To restore accountability to these programs, which have been criticized for reasons beyond the high-profile corruption convictions, Speaker also recommends the legislature hold an oversight hearing on business subsidies and pass legislation introduced by Sen. Michael Gianaris of Queens to repeal New York’s Opportunity Zone tax break.

Cuomo is currently the subject of multiple investigations: the first, led by New York Attorney General Letitia James’ office, into allegations of sexual harassment by at least eight women; second, by outside counsel hired by Democrats in the state Assembly, also into the inappropriate behavior; third, by the FBI, reportedly investigating Cuomo’s role in shielding hospital donors from Covid liability; fourth, by the U.S. attorney’s office in the Eastern District of New York, reportedly focusing on the actions of the governor’s coronavirus task force. 

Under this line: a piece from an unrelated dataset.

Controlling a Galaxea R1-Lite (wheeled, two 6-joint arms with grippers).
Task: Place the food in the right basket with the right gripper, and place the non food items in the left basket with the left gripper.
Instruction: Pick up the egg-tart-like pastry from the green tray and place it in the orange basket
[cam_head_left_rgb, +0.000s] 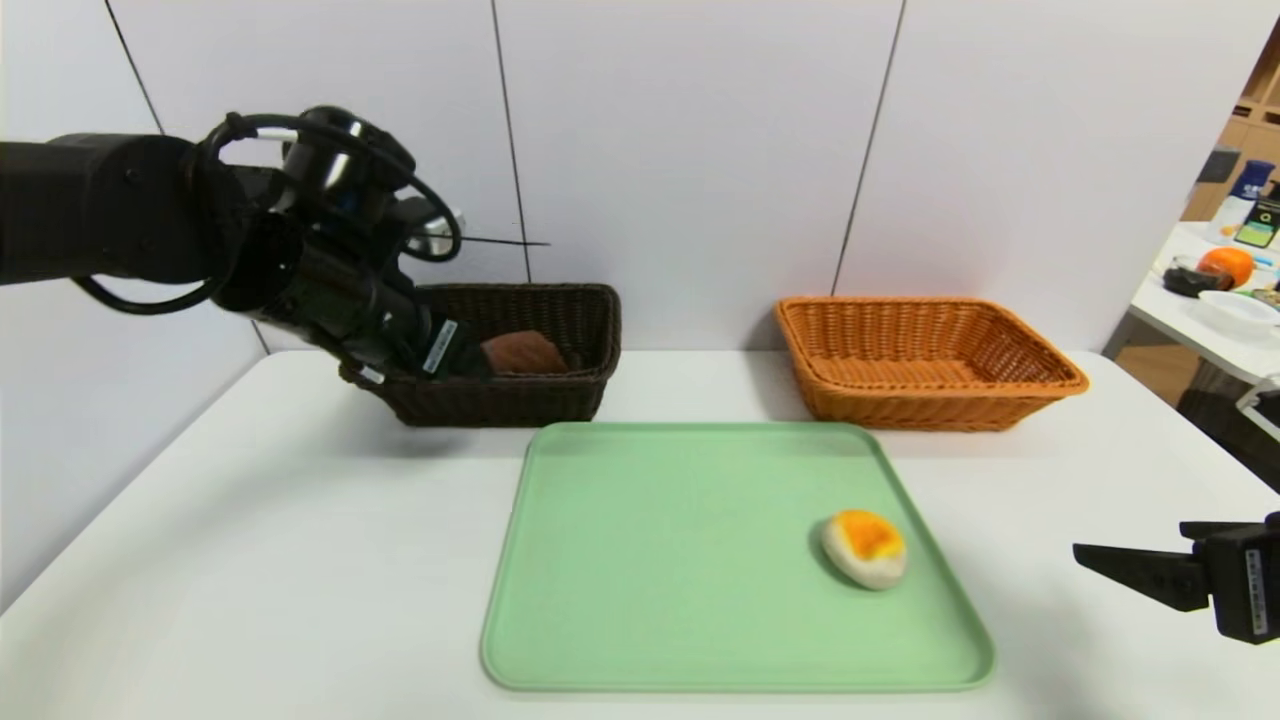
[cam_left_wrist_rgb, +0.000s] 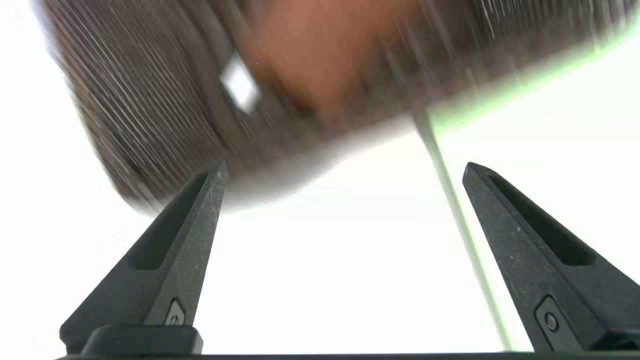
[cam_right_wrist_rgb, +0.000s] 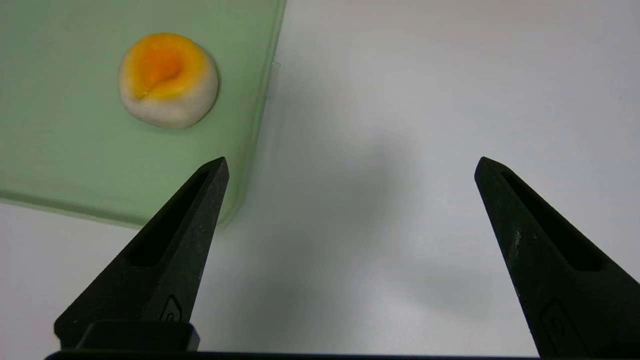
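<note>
The food (cam_head_left_rgb: 865, 548) (cam_right_wrist_rgb: 167, 80), a cream bun with an orange top, lies on the green tray (cam_head_left_rgb: 650, 600) (cam_right_wrist_rgb: 50, 165) near its right edge. My right gripper (cam_head_left_rgb: 1100, 558) (cam_right_wrist_rgb: 352, 162) hovers open and empty over the table just right of the tray. The light orange right basket (cam_head_left_rgb: 900, 405) stands behind the tray with nothing in it. A brown towel (cam_head_left_rgb: 522, 352) (cam_left_wrist_rgb: 320, 55) lies inside the dark brown left basket (cam_head_left_rgb: 560, 395) (cam_left_wrist_rgb: 125, 100). My left gripper (cam_head_left_rgb: 455, 358) (cam_left_wrist_rgb: 345, 167) is at that basket's front-left rim, open, with nothing between its fingers.
Both baskets stand against the white wall at the back of the white table (cam_head_left_rgb: 250, 560). At the far right a separate table holds an orange fruit (cam_head_left_rgb: 1226, 265) and a white bowl (cam_head_left_rgb: 1238, 308).
</note>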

Cuomo has said he’s not stepping down, despite widespread calls for him to resign from other state Democratic leaders (including Senators Schumer and Gillibrand)—though his ability to run and compete in next year’s Democratic primary could change entirely, depending on the outcomes of any of the investigations. The New York impeachment process would begin with a majority vote in the state Assembly, where the Majority Leader Carl Heastie, who has been a Cuomo ally, convened a special judicial committee with ties to Cuomo.